YOUR OBJECTIVE ->
Every line containing "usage" should be identified and copied from the data below.

╭─ STORED DATA

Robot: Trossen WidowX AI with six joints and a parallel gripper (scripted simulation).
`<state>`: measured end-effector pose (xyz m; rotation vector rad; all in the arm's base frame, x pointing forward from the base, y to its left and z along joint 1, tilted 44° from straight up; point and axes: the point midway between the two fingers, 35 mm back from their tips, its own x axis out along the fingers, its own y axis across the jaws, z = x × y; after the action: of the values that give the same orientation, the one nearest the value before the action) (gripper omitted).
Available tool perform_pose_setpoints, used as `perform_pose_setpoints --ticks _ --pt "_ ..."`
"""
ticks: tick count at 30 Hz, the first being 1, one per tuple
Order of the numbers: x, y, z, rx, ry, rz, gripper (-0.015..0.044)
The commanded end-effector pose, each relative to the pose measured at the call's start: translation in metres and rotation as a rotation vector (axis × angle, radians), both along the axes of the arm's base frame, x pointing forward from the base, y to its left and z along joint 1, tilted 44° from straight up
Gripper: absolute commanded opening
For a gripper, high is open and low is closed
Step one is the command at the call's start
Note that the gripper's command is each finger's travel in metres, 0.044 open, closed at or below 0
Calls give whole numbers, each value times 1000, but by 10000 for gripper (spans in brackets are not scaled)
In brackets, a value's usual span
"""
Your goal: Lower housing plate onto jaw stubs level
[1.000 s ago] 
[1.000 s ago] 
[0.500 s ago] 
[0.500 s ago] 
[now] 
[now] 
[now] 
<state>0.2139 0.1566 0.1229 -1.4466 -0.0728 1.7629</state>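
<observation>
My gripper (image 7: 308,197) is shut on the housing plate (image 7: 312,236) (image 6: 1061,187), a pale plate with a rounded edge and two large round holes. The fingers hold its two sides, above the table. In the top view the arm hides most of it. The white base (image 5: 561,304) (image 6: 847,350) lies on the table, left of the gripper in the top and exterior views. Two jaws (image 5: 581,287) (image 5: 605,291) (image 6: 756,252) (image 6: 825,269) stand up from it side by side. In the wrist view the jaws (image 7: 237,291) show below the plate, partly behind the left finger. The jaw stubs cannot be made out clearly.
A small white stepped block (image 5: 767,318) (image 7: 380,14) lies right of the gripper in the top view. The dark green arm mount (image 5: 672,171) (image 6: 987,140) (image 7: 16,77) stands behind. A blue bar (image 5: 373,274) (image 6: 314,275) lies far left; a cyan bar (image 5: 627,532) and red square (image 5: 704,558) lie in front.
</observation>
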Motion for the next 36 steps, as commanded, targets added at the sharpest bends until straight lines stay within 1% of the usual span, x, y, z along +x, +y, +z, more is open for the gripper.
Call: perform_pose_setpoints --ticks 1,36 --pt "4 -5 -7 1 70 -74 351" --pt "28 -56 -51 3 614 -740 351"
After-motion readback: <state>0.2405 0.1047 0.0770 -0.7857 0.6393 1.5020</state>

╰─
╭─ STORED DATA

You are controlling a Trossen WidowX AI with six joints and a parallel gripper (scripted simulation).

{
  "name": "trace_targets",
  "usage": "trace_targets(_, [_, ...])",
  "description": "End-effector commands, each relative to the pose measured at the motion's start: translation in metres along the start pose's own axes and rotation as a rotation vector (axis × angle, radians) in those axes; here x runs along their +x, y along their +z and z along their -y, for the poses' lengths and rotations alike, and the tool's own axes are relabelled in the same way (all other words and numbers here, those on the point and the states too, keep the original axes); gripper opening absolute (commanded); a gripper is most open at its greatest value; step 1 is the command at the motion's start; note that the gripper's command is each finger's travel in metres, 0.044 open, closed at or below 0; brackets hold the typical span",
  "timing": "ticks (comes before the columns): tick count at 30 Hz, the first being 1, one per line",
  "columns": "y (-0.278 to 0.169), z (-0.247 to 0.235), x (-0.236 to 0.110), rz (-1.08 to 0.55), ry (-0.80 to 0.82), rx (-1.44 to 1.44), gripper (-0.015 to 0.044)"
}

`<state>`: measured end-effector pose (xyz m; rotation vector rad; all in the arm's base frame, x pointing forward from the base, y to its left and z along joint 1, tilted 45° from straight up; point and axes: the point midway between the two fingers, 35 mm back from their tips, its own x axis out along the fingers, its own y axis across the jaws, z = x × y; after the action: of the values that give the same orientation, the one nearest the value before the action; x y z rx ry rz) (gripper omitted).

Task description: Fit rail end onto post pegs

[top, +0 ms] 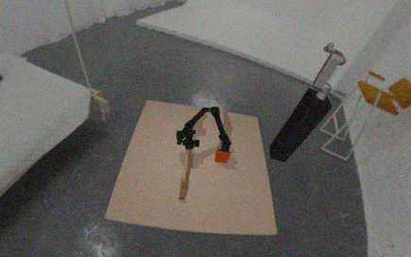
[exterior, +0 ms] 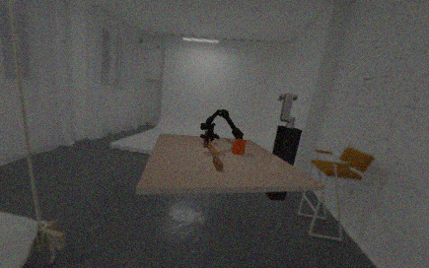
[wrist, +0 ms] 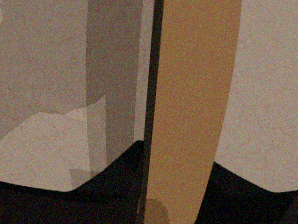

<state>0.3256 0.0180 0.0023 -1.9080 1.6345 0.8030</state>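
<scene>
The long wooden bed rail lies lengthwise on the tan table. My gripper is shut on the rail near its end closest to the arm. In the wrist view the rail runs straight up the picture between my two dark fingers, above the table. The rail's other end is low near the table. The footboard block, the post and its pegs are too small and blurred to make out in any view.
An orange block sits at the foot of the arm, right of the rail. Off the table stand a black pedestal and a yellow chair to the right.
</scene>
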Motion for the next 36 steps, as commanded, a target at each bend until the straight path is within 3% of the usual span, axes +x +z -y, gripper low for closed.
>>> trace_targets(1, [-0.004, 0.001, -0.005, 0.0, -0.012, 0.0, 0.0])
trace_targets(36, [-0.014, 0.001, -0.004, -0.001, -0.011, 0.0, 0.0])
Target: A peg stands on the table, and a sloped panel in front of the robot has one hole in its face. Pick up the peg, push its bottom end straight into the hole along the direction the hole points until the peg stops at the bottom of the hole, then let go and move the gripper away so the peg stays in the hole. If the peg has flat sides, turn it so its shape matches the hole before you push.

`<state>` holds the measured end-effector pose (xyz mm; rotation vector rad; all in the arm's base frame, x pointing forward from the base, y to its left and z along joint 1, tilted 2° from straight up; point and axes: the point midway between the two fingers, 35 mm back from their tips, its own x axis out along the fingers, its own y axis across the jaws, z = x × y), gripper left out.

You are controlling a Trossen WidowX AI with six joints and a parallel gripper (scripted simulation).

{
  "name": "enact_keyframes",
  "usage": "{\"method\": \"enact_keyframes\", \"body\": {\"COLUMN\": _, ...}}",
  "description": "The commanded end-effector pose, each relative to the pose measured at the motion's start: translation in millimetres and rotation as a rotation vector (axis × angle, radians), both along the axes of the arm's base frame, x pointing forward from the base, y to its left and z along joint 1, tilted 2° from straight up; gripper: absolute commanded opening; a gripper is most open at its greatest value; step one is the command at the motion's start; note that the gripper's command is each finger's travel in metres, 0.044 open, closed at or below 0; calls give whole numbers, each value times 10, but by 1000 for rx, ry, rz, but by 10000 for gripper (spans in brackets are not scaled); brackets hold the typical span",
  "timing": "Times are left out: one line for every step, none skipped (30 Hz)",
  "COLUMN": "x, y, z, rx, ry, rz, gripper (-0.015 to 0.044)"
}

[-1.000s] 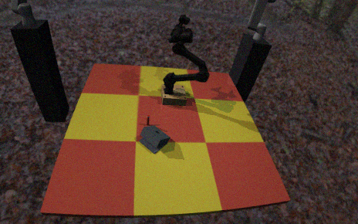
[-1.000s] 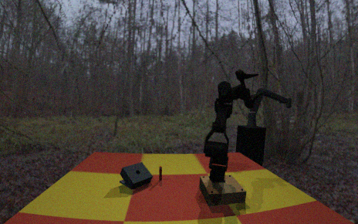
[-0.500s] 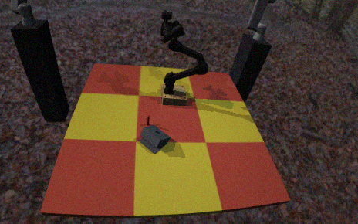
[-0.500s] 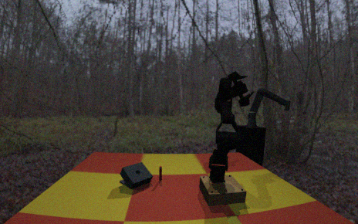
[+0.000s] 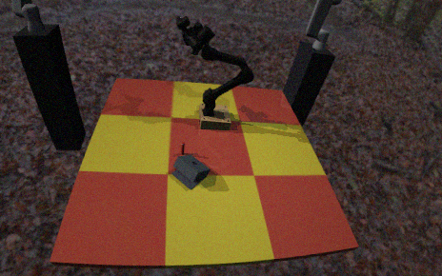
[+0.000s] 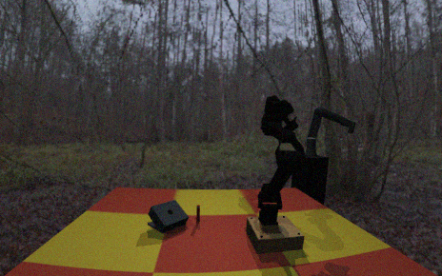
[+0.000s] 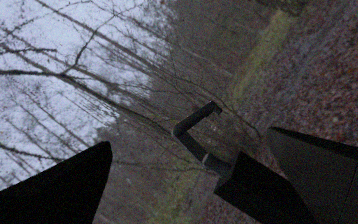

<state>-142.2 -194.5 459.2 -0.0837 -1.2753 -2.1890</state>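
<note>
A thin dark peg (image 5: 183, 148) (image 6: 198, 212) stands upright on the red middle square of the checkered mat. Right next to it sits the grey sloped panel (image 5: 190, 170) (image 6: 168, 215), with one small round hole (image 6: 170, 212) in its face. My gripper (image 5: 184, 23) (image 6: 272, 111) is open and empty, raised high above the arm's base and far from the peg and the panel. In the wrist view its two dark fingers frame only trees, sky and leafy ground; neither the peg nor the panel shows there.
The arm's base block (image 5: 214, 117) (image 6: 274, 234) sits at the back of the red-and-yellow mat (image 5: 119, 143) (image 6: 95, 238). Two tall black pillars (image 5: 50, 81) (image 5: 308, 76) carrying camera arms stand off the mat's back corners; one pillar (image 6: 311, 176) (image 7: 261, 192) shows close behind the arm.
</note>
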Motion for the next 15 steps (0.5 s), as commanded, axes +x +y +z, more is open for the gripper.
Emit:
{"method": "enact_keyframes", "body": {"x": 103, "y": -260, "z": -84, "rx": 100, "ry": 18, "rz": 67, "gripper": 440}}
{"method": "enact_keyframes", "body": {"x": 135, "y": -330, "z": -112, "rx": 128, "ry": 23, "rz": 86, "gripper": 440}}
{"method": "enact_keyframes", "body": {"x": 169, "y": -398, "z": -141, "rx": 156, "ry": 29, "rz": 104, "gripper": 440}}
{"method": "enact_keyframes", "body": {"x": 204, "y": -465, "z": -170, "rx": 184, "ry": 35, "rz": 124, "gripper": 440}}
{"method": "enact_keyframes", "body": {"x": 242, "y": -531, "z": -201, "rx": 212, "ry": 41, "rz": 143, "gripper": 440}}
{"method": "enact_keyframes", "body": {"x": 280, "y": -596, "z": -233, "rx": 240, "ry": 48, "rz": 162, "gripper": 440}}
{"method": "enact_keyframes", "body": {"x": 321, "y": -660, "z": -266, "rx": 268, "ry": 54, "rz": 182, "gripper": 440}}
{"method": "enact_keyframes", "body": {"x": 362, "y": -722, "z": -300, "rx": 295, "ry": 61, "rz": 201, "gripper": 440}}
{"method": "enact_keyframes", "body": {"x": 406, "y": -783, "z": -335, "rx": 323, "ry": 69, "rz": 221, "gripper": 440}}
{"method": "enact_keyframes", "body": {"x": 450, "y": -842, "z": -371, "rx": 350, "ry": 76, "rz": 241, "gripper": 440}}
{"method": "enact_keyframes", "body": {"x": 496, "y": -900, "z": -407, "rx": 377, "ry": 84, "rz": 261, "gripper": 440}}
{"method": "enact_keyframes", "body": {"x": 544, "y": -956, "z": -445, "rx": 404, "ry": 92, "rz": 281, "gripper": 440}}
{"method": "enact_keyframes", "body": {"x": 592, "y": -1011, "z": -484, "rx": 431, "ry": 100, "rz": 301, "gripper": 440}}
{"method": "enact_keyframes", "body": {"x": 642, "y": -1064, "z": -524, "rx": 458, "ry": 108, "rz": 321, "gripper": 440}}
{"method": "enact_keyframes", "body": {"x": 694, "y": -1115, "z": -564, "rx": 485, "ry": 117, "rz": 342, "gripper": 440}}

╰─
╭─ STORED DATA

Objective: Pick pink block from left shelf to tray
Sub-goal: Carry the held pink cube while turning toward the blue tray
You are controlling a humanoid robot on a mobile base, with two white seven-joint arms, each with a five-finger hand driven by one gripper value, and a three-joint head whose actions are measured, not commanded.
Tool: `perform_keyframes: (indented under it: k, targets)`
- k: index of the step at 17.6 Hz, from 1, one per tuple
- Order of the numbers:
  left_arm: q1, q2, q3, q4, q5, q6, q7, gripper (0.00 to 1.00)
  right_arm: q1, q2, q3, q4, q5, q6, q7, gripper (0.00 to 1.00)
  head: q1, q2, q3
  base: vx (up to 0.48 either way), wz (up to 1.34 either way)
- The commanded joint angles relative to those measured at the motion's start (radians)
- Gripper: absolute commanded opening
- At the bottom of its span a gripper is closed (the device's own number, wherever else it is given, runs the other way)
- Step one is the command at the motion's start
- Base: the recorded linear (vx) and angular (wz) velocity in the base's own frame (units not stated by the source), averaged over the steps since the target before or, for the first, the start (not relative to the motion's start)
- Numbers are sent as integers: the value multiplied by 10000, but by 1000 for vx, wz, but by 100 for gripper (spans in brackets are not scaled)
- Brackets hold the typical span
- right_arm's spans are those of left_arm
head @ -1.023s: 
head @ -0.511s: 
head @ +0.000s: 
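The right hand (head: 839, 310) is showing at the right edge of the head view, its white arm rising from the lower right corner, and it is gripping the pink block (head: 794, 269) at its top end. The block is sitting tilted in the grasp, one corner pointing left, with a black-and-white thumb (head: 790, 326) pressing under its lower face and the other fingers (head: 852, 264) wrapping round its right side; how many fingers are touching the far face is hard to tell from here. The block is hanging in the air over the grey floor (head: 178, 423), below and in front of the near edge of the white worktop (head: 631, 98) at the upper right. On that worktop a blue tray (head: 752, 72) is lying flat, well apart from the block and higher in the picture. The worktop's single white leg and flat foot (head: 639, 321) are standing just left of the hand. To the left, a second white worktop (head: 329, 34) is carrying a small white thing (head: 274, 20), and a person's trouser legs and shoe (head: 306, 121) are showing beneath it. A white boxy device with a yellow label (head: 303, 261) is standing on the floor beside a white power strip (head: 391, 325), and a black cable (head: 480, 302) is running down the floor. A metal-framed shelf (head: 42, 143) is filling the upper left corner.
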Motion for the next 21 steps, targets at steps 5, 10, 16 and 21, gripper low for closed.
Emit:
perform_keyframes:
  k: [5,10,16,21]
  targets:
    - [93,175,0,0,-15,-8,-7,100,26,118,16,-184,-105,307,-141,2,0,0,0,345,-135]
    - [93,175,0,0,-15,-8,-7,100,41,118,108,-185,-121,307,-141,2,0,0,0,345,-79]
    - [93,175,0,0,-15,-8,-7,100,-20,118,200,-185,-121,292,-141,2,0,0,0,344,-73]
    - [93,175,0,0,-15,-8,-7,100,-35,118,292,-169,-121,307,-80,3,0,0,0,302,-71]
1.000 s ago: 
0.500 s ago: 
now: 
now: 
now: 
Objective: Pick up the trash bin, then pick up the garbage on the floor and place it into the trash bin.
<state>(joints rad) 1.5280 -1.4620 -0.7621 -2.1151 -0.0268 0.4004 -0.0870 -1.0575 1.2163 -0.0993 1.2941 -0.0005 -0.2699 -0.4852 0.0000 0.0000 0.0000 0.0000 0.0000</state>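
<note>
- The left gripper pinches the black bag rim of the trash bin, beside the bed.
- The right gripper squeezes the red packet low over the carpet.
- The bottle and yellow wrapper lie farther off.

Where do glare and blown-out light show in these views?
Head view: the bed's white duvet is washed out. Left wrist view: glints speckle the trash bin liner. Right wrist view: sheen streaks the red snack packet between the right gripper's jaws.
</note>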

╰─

EXPECTED ANSWER ->
  "usage": "trace_targets(_, [_, ...])",
  "usage": "{\"method\": \"enact_keyframes\", \"body\": {\"COLUMN\": _, ...}}",

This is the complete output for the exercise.